This is another one that is a product of writing fragments. I had pretty much the last chorus into the outro written, because I was jamming one day. I don’t typically write at that tempo, but during one of the first writing sessions, Josh was like “Why do we try to do other things and write in tempos that you don’t really do.”

The EP was all at 130 and that’s not bad, that’s just the tempo we chose and he was like “Why don’t we do other things.” Faster songs, slower songs, longer songs, shorter songs and just try to mess with things.

So that’s why “Into the Earth” exists, because that’s our fastest song, and “Soulless Existence” is the slowest song on the record.

And it was very fun for me because I was very caught up in my feels and my emotions and I wasn’t really thinking about anything. It was more just jamming and improvising. Because we had that fragment of the chorus into the outro, we could build off that. We really wanted this drawn out, slow crawl song where it changes the pace. Which is why we put it 5th. Because the first four songs of the record are just really in your face and aggressive and we wanted it to feel like a cool down.

And that solo to the chorus and the outro is one of my favorite moments on the record because it’s so different for me.
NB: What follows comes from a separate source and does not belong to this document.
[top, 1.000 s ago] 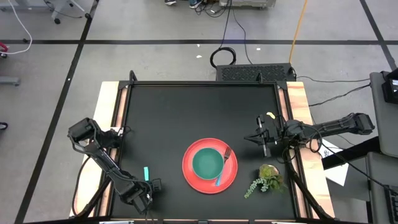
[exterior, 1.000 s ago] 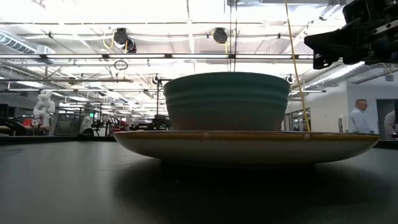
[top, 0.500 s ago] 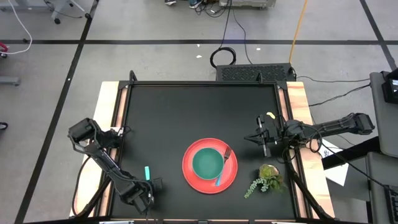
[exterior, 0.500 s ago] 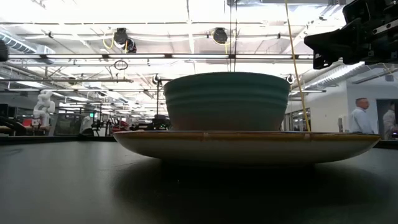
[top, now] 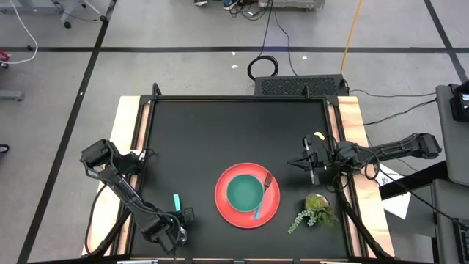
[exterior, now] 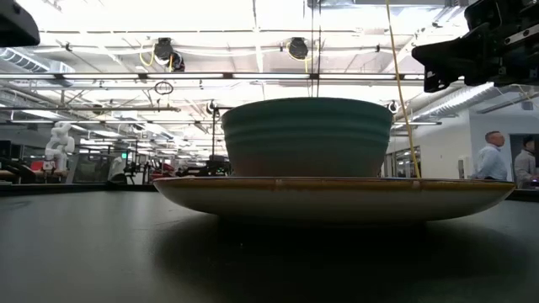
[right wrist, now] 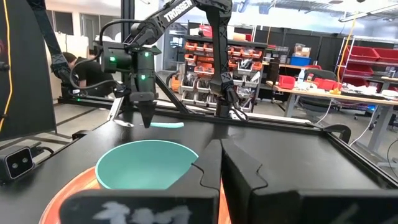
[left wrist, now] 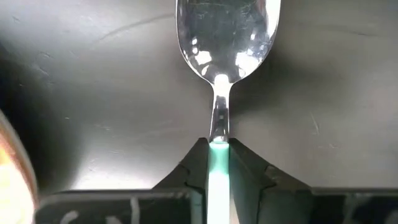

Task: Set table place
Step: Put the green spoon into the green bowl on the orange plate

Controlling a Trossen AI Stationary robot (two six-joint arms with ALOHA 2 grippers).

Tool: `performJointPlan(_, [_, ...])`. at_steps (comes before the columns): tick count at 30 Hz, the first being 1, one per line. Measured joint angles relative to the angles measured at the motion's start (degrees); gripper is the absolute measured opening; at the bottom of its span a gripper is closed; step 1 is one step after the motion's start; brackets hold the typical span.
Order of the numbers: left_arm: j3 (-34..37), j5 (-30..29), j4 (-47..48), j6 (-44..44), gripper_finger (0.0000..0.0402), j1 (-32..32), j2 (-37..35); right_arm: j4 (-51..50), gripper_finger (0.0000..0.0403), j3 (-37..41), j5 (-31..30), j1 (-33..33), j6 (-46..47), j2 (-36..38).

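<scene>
A spoon with a teal handle [top: 176, 202] lies level near the table's near left corner, bowl [left wrist: 227, 31] toward the near edge. My left gripper [left wrist: 217, 149] points down and is shut on it; the right wrist view shows this gripper [right wrist: 147, 121] too. The red plate [top: 223, 209] rests flat near the table's middle, and the green bowl [top: 245, 192] stands on it. A teal-handled fork [top: 262, 199] lies on the plate's right part. My right gripper [top: 311, 167] waits shut by the right edge, touching nothing. My left gripper pinches the spoon's teal handle [left wrist: 218, 163] between its two fingers, at the end where it meets the metal neck [left wrist: 219, 115]. The fingers come from above, one on each side of the handle. The spoon stays level; I cannot tell whether it is clear of the table.
A leafy plant sprig [top: 313, 213] lies right of the plate, near the right edge. Bare black tabletop [top: 234, 132] stretches over the far half. Pale wooden strips [top: 350, 121] run along both sides. People stand in the room beyond [exterior: 490, 160].
My left arm has shifted a little: a dark part of it now fills the top left corner of the low view, where it did not show a second ago. Plate, bowl and fork have stayed put.
</scene>
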State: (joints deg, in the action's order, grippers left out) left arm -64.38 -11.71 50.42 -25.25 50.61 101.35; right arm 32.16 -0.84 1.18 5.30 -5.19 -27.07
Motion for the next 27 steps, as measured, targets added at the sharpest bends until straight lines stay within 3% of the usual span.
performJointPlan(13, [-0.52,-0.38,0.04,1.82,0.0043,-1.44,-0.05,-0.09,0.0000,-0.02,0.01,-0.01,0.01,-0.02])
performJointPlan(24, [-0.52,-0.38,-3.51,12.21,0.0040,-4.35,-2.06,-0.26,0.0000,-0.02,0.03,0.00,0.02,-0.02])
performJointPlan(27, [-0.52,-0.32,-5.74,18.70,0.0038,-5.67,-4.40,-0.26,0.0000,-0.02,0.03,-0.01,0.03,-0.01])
I’m so used to playing faster, playing as many notes as humanly possible, doing stuff that is over the top and this forced me to be more reserved.

Apotheosis

Apotheosis was one of the last songs that we finished. Me and Austin sat down and we were like “We don’t know what to do.” We had checked off all of our boxes for this record. We were finishing up the “Pain Trilogy,” we had all the singles that we wanted, we had the intro to the record, we had all the songs. And we were like “Let’s just do the things we liked from other things that we’ve done.” And I know that sounds kind of weird or like we are copying ourselves, but we also just like playing those things and hearing those things and those moments. So we went back through our catalog and were like “What are moments on other songs that we really enjoy that we haven’t done on this record.” So it became this Frankenstein approach.

The only thing we had going in was the chorus. And it was one of those choruses that sounded really sick, I just didn’t know where to put it. But that chorus had to make the record. It was non-negotiable, it had to make the record and this was the perfect song to put it in.

Wrath

This was something that we got home from our headline tour last year in October and went into the studio in November and me and Andrew were sitting together and we put together the first riff and then I one day started to write a bunch of other riffs. And it’s always nice to have your band around you because they sometimes notice things that you don’t. I wrote that intro riff and I didn’t really think anything of it and I showed Andrew and he was like “That is really sick, we can turn that into an intro.”

The pre-chorus riff was something that we had from a previous writing session, but we didn’t really know what to do with it. The downside of having all these parts is that you don’t always know what to do with them.

The chorus is something I wrote between the tour and the studio. At that time I was listening to a lot of film scores and I wanted this really regal sound, because that’s what I was listening to. But even though we had the pieces, it didn’t really have an identity. But then Andrew said “If this was 2016 and you were writing Flesh Coffin, what would you do?” And as soon as he said that, it made putting the song together that much easier.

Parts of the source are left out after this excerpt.